Les nouvelles de Bretagne ne sont pas bonnes : les ulves responsables des tristement célèbres marées vertes y poursuivent leur avancée. Mais elles sont inquiétantes aussi du côté de la Méditerranée et dans le Pas-de-Calais, où se multiplient les alertes aux « blooms » de microalgues capables de libérer des toxines dangereuses pour la faune et pour la santé humaine.

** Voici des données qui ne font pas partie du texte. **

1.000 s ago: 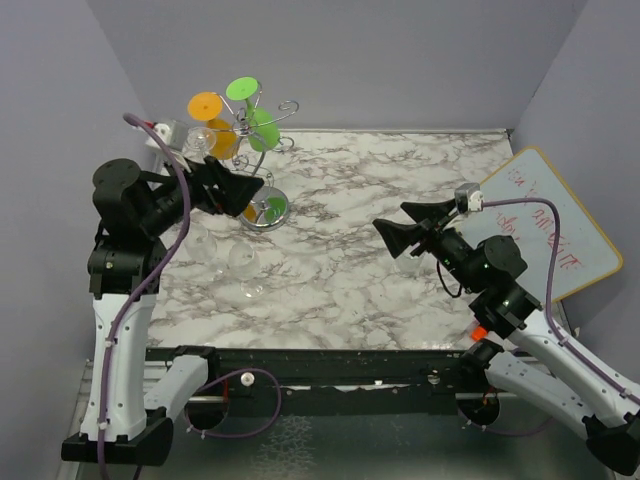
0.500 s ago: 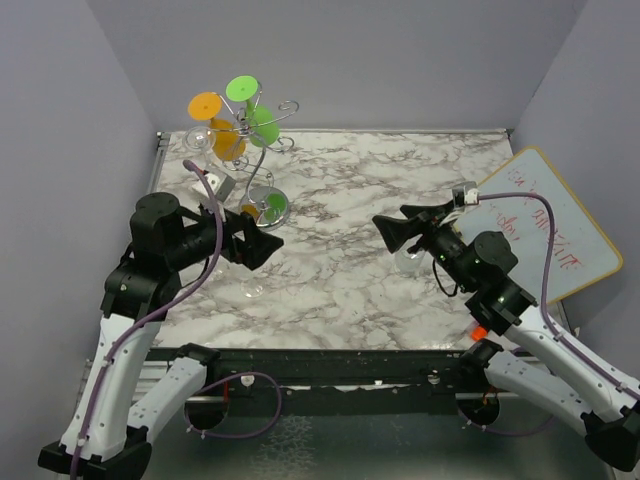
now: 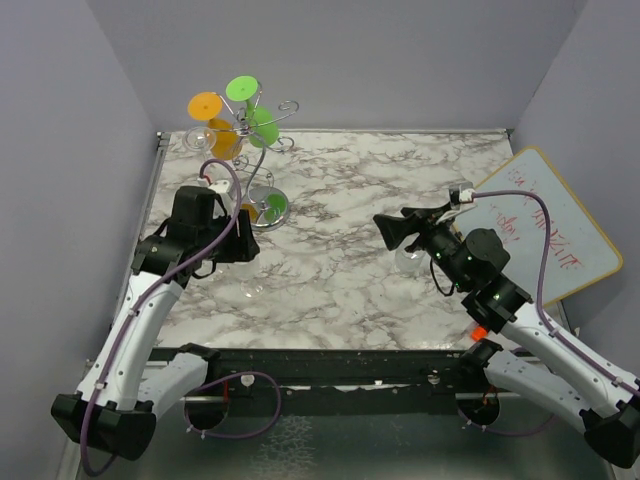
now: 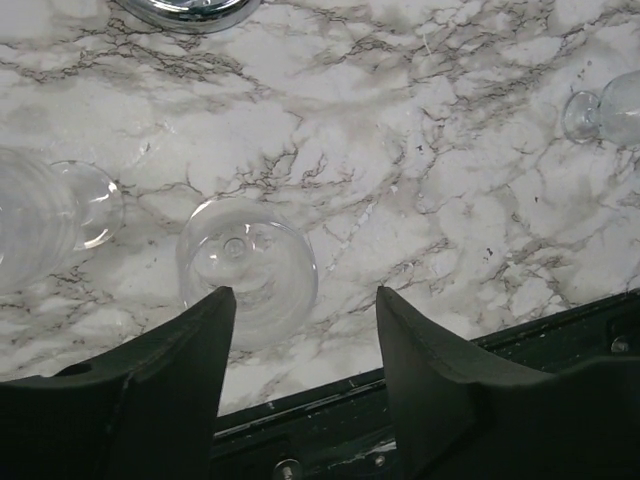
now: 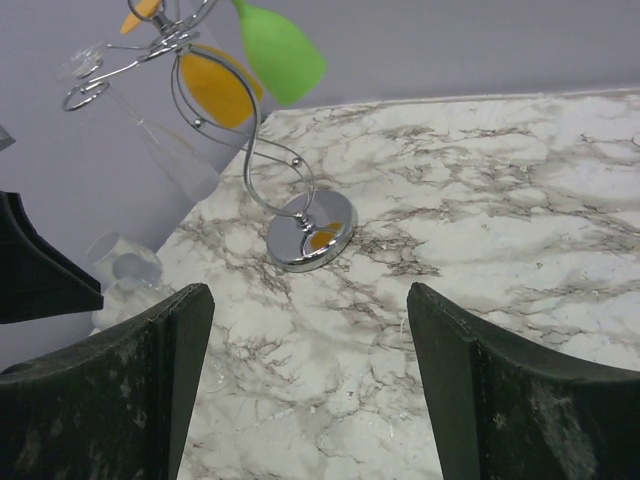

Les conditions météorologiques ne leur ayant pas été favorables plusieurs printemps de suite sur les côtes armoricaines, les marées vertes nauséabondes y ont été moins spectaculaires depuis 2010. C’est là une maigre consolation, car non seulement ce phénomène touche de plus en plus de sites dans la région - 51 plages et 23 fonds d’estuaires en 2012 -, mais il s’étend à présent sur les littoraux bas-normands du Calvados et de la Manche, ainsi qu’en Loire-Atlantique, Vendée et Charente-Maritime. Les concentrations d’ulves ont fait leur apparition jusque sur les îles de Ré et d’Oléron.
C'est cette détérioration persistante qui vaut à la France les remontrances de l'Union européenne.
Cette pollution est bien sûr la conséquence de l'élevage intensif en Bretagne (poulets, bovins et porcins).